Una gran desesperación, un dolor punzante y… una rabia enorme le inundaron la cabeza y la arrastraban en una especie de ola de agonía. Había fallado. Les había prometido que podía hacerlo. Les había hecho jurar que confiarían en ella.
Y les había fallado.
Con una gran desolación y un vacío que le embargaba el alma, se dio media vuelta lentamente al tiempo que sus ojos se humedecían y notaba el calor que emanaba de ellos. De forma automática, volvió a recorrer pasillos, curvas y giros que la llevarían de vuelta al centro.
Que Dios cogiera confesado a cualquiera que se cruzara en su camino. Atrás habían quedado su conciencia y su aprensión a matar de forma rápida y eficaz. La consumían la venganza y las ansias de represalias. Podía sentir la venganza, saborearla. La envolvía con su frío y desalmado abrazo.
Un sonido la alertó de la presencia de hombres en el pasillo. Se plantaron frente a ella. Era una emboscada. Levantó la mirada helada, completamente imperturbable ante el rastro de balas por todo el pasillo. Pero las balas rebotaban en ella, en el escudo que había levantado sin ni siquiera tener que concentrarse en crearlo. Ari vio miedo en sus ojos cuando percibieron que era intocable. Ese sería el último pensamiento que tendrían.

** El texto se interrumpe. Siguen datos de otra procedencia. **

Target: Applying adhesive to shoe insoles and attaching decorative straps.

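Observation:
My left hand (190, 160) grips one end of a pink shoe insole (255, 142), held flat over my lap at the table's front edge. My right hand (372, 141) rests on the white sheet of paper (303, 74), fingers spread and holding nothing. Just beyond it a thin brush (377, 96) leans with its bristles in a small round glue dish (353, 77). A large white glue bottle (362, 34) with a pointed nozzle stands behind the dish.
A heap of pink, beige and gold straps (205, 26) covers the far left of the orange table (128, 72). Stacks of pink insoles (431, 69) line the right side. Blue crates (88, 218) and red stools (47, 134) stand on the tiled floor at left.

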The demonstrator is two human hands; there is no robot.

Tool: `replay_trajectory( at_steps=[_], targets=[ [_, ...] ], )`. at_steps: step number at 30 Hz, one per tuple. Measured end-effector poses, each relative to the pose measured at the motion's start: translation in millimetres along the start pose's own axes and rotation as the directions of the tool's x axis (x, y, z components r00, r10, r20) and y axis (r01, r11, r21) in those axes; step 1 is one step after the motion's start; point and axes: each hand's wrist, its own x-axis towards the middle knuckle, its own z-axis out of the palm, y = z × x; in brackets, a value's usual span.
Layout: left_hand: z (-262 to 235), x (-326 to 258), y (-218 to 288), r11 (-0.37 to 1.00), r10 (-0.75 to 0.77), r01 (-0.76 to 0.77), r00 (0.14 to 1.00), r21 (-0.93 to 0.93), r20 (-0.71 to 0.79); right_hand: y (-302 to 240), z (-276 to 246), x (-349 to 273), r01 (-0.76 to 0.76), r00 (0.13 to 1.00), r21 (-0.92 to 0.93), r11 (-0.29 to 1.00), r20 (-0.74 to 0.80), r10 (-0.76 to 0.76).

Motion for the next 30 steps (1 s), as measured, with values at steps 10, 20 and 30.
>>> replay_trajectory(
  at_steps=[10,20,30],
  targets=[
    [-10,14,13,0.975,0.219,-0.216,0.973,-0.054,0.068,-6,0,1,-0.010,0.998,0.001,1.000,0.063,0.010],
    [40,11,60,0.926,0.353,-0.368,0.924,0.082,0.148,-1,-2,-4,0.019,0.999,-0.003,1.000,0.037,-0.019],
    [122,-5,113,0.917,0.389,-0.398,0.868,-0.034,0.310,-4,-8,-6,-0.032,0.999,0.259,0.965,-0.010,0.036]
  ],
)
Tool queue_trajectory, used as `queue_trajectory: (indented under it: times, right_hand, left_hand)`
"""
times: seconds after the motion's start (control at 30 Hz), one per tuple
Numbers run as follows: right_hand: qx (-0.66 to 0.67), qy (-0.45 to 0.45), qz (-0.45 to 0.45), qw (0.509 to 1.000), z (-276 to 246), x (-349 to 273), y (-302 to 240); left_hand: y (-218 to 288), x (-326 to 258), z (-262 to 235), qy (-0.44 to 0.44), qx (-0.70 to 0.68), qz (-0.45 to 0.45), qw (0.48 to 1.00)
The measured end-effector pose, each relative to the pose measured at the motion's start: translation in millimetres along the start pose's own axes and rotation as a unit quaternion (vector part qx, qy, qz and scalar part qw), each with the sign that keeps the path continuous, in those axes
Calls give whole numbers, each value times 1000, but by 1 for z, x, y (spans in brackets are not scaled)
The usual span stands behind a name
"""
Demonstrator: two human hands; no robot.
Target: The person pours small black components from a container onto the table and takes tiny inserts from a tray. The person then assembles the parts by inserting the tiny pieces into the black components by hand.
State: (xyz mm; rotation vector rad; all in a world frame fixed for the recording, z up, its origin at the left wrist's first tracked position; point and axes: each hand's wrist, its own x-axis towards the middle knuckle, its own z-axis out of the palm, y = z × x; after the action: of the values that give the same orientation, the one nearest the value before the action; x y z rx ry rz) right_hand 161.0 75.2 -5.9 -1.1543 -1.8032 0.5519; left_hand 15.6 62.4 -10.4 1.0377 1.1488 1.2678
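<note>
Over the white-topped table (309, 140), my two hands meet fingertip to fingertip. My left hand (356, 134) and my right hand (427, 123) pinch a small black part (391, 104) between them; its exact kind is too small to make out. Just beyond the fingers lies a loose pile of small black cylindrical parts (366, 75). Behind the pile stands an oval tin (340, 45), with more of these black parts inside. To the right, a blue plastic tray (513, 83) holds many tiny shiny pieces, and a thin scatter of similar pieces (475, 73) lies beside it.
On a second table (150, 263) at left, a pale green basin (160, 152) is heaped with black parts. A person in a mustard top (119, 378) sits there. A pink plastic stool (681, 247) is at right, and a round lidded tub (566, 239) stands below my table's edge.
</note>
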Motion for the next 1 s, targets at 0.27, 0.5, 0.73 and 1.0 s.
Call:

Se limitó a partirles el cuello. Solo hizo falta un fogonazo mental de sus poderes para que cayeran al suelo. Apartó a uno con el pie para abrirse camino entre ellos sin darles ni un minuto más de atención de la que se merecían.
Iban a pagar por lo que habían hecho. Lo pagarían todos. Empezando por el cabrón que seguía colgado del techo donde lo había dejado unos minutos antes.